• **Supplied records**:
((

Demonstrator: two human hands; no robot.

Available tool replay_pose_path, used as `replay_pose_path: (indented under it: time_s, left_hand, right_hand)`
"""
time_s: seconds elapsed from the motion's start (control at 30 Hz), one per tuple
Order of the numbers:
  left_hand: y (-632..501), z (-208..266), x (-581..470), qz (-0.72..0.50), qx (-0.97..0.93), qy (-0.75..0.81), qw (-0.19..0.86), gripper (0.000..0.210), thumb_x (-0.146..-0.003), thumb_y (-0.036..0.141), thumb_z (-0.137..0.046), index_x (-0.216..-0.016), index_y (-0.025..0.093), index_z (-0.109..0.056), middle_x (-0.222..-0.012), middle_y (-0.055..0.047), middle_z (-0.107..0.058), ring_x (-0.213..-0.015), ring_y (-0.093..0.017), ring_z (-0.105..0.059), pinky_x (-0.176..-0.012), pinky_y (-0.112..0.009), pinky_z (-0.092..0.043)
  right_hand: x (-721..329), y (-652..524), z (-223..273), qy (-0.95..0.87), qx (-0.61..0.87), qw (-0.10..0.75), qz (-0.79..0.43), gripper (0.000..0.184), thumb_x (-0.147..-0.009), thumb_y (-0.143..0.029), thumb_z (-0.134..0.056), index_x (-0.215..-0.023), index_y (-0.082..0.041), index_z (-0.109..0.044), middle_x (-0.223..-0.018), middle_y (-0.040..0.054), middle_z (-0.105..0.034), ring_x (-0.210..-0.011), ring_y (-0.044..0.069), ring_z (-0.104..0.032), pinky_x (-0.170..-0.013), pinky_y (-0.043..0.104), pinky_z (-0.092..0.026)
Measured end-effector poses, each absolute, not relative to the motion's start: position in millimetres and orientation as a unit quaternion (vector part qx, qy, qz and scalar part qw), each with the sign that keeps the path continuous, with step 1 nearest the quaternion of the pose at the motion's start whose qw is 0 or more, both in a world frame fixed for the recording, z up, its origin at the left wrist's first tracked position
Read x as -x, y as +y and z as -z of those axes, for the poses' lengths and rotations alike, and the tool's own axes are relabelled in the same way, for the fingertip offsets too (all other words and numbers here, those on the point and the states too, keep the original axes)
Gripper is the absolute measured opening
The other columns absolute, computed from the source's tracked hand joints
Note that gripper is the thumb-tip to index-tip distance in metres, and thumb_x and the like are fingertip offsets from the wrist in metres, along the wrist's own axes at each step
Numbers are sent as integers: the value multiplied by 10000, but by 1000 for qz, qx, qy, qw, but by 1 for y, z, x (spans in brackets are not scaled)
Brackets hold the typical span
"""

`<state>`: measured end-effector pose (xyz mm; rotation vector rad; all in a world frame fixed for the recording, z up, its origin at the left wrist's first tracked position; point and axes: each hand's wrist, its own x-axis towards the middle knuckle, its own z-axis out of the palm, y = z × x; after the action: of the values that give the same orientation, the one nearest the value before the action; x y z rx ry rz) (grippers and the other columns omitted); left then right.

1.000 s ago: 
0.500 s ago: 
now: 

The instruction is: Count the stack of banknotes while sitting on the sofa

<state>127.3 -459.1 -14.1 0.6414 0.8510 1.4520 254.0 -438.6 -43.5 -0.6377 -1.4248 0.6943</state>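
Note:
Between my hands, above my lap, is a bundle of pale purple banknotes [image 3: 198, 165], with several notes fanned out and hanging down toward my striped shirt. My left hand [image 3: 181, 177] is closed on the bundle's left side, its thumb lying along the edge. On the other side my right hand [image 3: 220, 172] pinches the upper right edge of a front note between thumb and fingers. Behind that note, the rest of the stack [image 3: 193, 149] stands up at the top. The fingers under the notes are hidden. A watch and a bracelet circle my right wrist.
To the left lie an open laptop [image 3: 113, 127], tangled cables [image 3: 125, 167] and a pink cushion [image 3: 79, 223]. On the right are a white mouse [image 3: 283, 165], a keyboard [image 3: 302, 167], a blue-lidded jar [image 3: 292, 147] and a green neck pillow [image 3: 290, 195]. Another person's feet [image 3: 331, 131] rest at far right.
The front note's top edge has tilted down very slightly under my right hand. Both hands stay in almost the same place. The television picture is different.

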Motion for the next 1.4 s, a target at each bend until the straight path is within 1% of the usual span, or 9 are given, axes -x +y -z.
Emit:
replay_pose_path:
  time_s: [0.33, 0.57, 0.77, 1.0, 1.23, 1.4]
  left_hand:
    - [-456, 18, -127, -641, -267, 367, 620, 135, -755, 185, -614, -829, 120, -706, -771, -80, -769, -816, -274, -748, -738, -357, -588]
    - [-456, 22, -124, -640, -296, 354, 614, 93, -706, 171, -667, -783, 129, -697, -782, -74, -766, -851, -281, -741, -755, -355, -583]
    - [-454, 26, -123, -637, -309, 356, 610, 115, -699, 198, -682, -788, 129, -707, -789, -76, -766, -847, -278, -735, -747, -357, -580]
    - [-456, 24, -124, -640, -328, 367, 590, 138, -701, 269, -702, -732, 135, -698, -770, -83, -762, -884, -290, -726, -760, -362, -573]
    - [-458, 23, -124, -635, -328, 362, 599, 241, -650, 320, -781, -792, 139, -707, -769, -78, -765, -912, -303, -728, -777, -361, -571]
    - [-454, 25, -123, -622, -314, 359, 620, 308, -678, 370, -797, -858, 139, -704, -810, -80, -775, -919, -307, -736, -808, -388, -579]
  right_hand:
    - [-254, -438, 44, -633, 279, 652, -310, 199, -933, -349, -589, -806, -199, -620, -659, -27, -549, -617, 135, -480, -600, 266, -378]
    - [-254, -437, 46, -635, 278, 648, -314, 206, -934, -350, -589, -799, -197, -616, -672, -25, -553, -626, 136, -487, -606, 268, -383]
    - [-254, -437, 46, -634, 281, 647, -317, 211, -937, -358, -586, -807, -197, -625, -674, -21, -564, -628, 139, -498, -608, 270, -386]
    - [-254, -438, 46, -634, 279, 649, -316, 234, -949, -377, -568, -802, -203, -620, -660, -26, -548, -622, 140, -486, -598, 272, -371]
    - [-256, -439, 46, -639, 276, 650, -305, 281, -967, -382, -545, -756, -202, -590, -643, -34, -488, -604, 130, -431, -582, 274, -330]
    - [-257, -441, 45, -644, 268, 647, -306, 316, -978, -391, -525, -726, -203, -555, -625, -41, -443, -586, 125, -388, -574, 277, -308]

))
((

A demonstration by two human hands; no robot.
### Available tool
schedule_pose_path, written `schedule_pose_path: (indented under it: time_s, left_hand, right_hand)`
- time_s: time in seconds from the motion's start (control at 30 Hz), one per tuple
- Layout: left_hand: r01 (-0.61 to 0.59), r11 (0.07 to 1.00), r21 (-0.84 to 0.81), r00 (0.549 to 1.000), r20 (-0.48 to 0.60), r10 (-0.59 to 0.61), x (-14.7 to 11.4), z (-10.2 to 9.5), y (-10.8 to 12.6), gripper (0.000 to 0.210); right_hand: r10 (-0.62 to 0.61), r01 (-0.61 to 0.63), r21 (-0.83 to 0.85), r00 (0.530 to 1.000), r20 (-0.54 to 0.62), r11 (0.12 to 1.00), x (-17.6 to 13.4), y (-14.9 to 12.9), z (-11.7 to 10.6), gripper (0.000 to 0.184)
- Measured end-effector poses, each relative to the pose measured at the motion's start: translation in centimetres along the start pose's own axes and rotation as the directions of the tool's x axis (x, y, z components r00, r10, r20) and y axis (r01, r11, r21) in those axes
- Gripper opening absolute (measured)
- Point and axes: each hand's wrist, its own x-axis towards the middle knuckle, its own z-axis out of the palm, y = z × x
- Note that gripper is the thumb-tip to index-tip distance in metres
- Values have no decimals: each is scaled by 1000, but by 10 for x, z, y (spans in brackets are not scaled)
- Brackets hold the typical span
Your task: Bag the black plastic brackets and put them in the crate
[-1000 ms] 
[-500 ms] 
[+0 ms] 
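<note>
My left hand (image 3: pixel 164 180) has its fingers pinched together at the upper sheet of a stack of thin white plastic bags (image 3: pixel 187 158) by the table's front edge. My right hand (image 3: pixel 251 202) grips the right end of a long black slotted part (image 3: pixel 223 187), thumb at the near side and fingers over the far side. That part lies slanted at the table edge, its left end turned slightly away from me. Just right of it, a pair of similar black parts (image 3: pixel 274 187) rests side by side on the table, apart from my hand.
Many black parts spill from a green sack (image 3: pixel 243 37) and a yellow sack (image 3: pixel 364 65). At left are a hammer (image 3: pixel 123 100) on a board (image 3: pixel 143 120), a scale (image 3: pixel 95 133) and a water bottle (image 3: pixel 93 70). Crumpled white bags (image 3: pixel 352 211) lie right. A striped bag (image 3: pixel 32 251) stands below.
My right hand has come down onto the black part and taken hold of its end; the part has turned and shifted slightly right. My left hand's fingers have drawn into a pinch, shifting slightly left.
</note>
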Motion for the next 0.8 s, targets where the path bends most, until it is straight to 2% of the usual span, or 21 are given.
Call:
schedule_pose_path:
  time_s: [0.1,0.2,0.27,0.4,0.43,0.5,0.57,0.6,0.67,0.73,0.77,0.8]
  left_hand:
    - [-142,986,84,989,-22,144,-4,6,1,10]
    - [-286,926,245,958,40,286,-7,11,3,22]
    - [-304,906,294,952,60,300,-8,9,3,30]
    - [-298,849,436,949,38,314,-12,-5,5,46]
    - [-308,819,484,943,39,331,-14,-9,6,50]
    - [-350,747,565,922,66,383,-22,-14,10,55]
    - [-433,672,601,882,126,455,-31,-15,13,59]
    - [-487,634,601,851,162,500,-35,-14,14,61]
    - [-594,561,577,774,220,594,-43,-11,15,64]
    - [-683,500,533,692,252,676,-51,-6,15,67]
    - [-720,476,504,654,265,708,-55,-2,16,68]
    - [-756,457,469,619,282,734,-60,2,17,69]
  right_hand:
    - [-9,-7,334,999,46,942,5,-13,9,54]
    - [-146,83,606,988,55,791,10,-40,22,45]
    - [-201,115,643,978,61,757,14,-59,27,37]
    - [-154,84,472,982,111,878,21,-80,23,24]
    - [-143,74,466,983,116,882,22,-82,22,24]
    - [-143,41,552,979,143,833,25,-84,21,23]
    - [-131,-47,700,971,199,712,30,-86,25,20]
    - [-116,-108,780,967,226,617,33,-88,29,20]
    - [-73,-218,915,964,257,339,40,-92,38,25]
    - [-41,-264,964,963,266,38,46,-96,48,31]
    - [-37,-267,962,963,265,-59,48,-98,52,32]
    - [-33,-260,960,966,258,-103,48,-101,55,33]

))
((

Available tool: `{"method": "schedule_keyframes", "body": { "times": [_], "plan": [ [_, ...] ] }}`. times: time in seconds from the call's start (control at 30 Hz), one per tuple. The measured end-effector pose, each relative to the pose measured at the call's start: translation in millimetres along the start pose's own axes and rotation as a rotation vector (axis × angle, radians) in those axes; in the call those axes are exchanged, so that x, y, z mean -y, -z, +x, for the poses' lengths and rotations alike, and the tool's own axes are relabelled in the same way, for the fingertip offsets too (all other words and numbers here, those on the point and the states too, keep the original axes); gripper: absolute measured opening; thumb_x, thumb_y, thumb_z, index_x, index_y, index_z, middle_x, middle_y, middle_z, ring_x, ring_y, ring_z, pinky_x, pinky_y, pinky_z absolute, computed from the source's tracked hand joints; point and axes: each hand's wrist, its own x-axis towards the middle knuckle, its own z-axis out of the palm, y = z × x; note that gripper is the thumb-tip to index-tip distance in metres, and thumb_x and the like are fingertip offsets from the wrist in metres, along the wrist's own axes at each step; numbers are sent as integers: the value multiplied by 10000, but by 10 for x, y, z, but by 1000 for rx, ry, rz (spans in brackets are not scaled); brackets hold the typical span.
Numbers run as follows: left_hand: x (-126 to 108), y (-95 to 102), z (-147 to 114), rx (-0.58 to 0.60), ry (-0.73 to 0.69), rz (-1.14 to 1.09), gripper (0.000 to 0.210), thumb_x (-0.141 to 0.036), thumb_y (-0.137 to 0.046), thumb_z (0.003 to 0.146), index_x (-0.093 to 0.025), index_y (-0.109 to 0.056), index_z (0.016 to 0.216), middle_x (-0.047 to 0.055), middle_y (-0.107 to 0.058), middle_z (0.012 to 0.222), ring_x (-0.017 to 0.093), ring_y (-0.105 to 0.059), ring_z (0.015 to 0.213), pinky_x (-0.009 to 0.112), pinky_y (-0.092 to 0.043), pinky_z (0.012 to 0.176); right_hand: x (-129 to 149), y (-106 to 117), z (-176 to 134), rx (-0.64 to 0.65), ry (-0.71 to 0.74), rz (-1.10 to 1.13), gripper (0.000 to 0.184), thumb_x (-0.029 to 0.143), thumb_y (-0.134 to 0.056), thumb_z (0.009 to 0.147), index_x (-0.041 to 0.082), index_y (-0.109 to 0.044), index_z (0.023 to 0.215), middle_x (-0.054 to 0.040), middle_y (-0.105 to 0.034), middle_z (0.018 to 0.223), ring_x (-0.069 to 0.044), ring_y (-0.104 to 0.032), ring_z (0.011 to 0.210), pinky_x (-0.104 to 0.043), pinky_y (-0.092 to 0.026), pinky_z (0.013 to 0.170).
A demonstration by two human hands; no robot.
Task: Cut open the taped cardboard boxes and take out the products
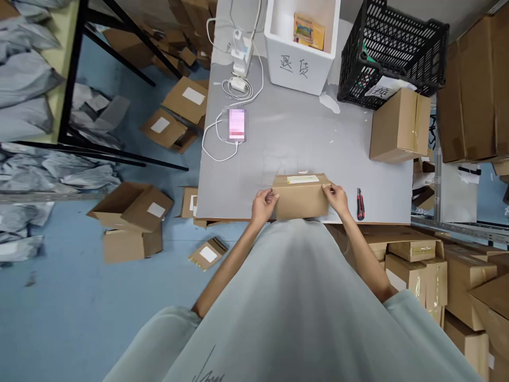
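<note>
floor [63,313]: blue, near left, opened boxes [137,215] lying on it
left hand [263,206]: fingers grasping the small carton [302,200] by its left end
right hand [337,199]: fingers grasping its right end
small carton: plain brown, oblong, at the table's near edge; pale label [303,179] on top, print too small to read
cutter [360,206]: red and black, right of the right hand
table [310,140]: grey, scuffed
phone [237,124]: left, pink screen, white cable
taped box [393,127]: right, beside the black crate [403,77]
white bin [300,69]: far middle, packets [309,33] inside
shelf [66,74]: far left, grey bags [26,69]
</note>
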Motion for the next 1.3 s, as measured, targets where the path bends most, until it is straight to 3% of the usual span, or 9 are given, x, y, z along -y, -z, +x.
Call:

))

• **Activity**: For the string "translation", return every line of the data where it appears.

• **Solution for this task**:
- Measured end-effector poses, each relative to the pose measured at the motion's start: translation in centimetres along the start pose's own axes and rotation as the directions of the tool's x axis (x, y, z components r00, r10, r20) and y axis (r01, r11, r21) in those axes
Available tool: `{"method": "schedule_keyframes", "body": { "times": [_], "plan": [ [_, ...] ] }}`. times: time in seconds from the call's start (control at 30 Hz), one per tuple. The measured end-effector pose, each relative to the pose measured at the call's start: translation in millimetres along the start pose's own axes and rotation as a rotation vector (axis × angle, radians) in those axes; in the call those axes are exchanged, so that x, y, z mean -y, -z, +x, for the poses' lengths and rotations alike, and the tool's own axes are relabelled in the same way, for the fingertip offsets too (all other words and numbers here, those on the point and the states too, keep the original axes); gripper: absolute measured opening; thumb_x, thumb_y, thumb_z, index_x, index_y, index_z, middle_x, middle_y, middle_z, ring_x, ring_y, ring_z, pinky_x, pinky_y, pinky_z absolute, computed from the source's tracked hand joints; point and axes: each hand's wrist, its own x-axis towards the middle knuckle, its own z-axis out of the palm, y = z × x; note that gripper is the thumb-tip to index-tip distance in metres, and thumb_x and the like are fingertip offsets from the wrist in metres, along the wrist's own axes at each step; numbers are sent as integers: the value multiplied by 10000, but by 10 for x, y, z, but by 1000 for rx, ry, rz (spans in brackets are not scaled); brackets hold the typical span.

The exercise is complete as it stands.